«Живаго», которого Чуковский не прочитал толком, не дочитал, забыл, не хотел читать заново (чтобы не волноваться? чтобы не разочаровываться в авторе? или это, сказанное Зинаиде Николаевне Пастернак: «Нет, я не читаю сенсационных книг») – не нравился ему и не мог понравиться – кроме, конечно, пресловутых гениальных пейзажей. Не близок ему был условный, странный роман Пастернака, построенный на допущениях, совпадениях, приближениях, хаотичный и громадный; это была не точная, емкая, пушкинская «проза поэта», а совсем другая. Недаром Лидия Корнеевна сравнивала сам поток речи Пастернака со стихией – водопадом, облаками: «Словесные шедевры, рождаемые в кипении и грохоте, шли вереницей, один за другим, один уничтожая другой; зрительное сравнение здесь, пожалуй, более уместно: они шли, подобные облакам, которые только что напоминали глазу гряду скал, а через секунду превращались в слона или змею».
«Живаго» не нравился и Ахматовой, воспитанной на тех же представлениях о литературе, что и К. И. «Борис провалился в себя. От того и роман плох, кроме пейзажей. По совести говоря, ведь это гоголевская неудача – второй том „Мертвых душ“!.. оттого же в такое жестоко-трудное положение он поставил своих близких и своих товарищей», – приводит в своих «Записках» ее слова Лидия Корнеевна. Аналогия Ахматовой точна: по жанру «Доктор» приближался именно к поэме, и судить ее по традиционным романным канонам было бессмысленно, – но и Ахматова, и Чуковский выросли на классической русской реалистической прозе, в которой гоголевская традиция надолго осталась невостребованной. У Гоголя научились надрыву и социальной сатире «Петербургских повестей» – но эпическая поэзия «Мертвых душ» обрела продолжателей лишь в XX веке, и имена Пастернака и Андрея Платонова тут, безусловно, первые. Эта проза требовала другого восприятия – Чуковский почти никак не отреагировал на своего великого современника Платонова и не оценил новаторское письмо Пастернака.
«У меня с Пастернаком – отношения неловкие: я люблю некоторые его стихотворения, но не люблю иных его переводов и не люблю его романа „Доктор Живаго“, который знаю лишь по первой части, читанной давно. Он же говорит со мной так, будто бы я безусловный поклонник всего его творчества, и я из какой-то глупой вежливости не говорю ему своего отношения», – огорченно пишет Чуковский в дневнике.
«Доктор Живаго» вопиюще не соответствовал требованиям, которые Чуковский предъявлял к литературе: «вяло, эгоцентрично», сыро, неорганизованно, сенсационно, с политическими намеками – зачем, зачем он, автор божественного «Августа» и прекрасной «Больницы» – зачем написал, зачем опубликовал на Западе, зачем не остерегается, зачем специально лезет на рожон?
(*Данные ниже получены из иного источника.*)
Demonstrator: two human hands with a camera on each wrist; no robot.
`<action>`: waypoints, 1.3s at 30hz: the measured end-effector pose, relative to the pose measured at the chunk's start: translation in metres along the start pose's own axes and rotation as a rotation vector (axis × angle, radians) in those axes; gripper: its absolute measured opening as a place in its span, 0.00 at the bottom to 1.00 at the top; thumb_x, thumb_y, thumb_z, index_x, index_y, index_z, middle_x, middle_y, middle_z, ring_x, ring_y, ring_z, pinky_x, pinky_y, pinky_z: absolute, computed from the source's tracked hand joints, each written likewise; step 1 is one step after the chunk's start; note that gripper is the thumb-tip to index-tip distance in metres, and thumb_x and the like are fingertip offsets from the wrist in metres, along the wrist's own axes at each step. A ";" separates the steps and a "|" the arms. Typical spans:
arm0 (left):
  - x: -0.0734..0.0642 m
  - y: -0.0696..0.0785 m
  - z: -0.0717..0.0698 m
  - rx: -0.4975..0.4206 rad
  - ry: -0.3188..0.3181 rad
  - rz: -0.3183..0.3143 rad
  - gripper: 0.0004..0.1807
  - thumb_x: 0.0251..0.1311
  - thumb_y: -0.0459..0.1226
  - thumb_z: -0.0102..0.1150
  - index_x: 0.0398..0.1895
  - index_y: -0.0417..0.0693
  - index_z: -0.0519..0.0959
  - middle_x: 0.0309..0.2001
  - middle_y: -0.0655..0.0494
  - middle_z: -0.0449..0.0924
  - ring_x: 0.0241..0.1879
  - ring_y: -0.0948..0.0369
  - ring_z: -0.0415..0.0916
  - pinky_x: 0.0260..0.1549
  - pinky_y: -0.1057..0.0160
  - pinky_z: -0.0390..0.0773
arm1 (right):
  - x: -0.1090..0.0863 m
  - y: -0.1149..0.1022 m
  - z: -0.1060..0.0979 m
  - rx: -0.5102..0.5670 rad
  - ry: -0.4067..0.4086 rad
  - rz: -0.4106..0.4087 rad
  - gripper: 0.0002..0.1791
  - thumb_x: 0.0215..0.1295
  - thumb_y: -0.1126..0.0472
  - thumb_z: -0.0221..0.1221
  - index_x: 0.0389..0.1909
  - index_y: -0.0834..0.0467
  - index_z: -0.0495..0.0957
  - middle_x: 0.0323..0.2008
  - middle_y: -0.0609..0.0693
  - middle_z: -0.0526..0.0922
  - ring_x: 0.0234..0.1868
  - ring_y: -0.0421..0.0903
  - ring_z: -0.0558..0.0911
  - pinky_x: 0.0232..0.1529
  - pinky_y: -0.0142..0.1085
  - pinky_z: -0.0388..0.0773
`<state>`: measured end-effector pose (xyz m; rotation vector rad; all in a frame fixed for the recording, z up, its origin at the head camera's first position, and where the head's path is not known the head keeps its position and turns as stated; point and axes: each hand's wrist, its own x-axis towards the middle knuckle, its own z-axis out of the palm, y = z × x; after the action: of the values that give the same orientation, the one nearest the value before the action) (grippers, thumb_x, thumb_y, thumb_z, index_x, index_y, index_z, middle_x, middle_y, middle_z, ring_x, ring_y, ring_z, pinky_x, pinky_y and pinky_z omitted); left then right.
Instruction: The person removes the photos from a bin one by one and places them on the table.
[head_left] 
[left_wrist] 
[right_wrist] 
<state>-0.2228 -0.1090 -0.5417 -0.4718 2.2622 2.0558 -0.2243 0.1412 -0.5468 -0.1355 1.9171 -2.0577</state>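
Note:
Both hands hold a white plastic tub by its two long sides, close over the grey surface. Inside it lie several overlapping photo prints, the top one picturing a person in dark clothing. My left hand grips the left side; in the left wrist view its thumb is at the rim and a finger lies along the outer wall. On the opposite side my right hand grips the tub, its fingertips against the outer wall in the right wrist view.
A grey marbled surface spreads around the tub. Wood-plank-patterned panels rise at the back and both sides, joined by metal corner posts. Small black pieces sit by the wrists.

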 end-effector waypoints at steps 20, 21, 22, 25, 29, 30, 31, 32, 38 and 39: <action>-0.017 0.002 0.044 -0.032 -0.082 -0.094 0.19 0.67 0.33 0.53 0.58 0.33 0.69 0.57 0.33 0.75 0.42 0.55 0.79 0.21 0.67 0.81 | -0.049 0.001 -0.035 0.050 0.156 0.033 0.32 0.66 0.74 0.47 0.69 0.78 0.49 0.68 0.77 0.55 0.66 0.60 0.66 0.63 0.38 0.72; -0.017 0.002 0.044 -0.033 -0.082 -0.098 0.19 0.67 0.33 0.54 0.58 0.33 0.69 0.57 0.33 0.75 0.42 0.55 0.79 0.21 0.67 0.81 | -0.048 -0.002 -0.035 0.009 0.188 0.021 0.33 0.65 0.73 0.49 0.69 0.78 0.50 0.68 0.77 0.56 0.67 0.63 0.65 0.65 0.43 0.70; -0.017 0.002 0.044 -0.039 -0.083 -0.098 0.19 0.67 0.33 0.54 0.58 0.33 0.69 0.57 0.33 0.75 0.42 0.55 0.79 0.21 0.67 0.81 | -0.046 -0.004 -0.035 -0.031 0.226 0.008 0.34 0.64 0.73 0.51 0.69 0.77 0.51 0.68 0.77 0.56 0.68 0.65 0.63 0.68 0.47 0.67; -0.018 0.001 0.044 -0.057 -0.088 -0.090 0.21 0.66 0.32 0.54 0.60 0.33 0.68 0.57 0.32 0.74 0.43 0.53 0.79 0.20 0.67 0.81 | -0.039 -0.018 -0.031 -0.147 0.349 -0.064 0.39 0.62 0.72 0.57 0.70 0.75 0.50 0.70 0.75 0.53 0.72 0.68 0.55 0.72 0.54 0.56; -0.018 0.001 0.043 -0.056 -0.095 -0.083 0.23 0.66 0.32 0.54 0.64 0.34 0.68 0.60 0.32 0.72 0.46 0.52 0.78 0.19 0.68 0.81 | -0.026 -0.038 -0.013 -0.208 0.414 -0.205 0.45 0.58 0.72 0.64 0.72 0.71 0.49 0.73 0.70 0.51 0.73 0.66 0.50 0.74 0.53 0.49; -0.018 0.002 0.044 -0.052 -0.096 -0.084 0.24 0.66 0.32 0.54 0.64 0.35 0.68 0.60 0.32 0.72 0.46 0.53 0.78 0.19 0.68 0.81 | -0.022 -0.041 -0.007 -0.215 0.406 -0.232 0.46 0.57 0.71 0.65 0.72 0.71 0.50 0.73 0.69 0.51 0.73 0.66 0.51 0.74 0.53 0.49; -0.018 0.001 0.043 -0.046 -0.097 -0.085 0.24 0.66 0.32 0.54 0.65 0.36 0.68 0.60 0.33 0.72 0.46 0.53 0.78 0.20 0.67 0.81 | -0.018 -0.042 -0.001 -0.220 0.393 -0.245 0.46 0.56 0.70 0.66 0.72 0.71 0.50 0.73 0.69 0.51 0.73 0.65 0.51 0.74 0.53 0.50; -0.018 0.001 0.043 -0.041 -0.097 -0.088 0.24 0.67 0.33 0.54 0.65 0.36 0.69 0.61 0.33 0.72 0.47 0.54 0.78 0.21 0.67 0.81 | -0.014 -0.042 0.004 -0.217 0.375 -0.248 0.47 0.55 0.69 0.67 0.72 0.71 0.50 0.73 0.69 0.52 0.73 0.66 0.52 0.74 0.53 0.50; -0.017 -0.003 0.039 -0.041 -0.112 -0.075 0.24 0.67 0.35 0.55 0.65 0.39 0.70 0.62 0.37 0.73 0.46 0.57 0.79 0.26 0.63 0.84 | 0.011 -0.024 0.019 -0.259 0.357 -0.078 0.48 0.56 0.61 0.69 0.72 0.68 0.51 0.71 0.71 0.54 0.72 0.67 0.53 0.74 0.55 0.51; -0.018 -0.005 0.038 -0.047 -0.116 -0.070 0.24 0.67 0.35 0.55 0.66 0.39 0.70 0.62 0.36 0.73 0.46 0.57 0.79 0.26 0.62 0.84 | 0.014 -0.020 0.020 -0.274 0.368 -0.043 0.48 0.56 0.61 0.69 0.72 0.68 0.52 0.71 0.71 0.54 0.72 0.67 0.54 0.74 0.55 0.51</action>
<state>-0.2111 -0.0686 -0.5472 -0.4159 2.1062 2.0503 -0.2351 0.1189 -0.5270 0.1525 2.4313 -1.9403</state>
Убьют, затопчут, растерзают, – зачем приносить себя в жертву, бессмысленную, очередную, ненужную?
Он волнуется за Пастернака, предвидя трагедию: тучи стягиваются над головой поэта, а тому, кажется, и дела нет. В июне, узнав от Кассиля, что Пастернак собирается выступать в Доме творчества, – бежит предупредить Бориса Леонидовича: Дом кишит «шушерой», из чтения получится только скандал!
У Чуковского (и не у него одного, конечно) обостренно – как интуиция, как художественное чутье – было развито и оттренировано за долгие годы некое шестое чувство, которое мы позволим себе условно назвать «чувством власти» – то самое чувство, которое позволяет в любом тексте безошибочно угадывать фальшь и признаки редакторского и цензурного насилия; чувство, которое дает возможность легко читать между строк, расшифровывать авторские полунамеки, которое помогает различить обещания новых бедствий в корявых казенных формулах, заключенных в злобные кавычки. Шестым этим чувством он легко уловил надвигающуюся катастрофу – и пытался уберечь Пастернака от уничтожения.
Только что Чуковский несколько раз встретился с Зощенко, который произвел на него тягостное впечатление: не слышит собеседника, говорит невпопад, не то, не так, – страшен, замучен, «заколоченный в гроб». В дневнике появилась запись:
"Зощенко седенький, с жидкими волосами, виски сдавлены внутрь, – и этот потухший взгляд!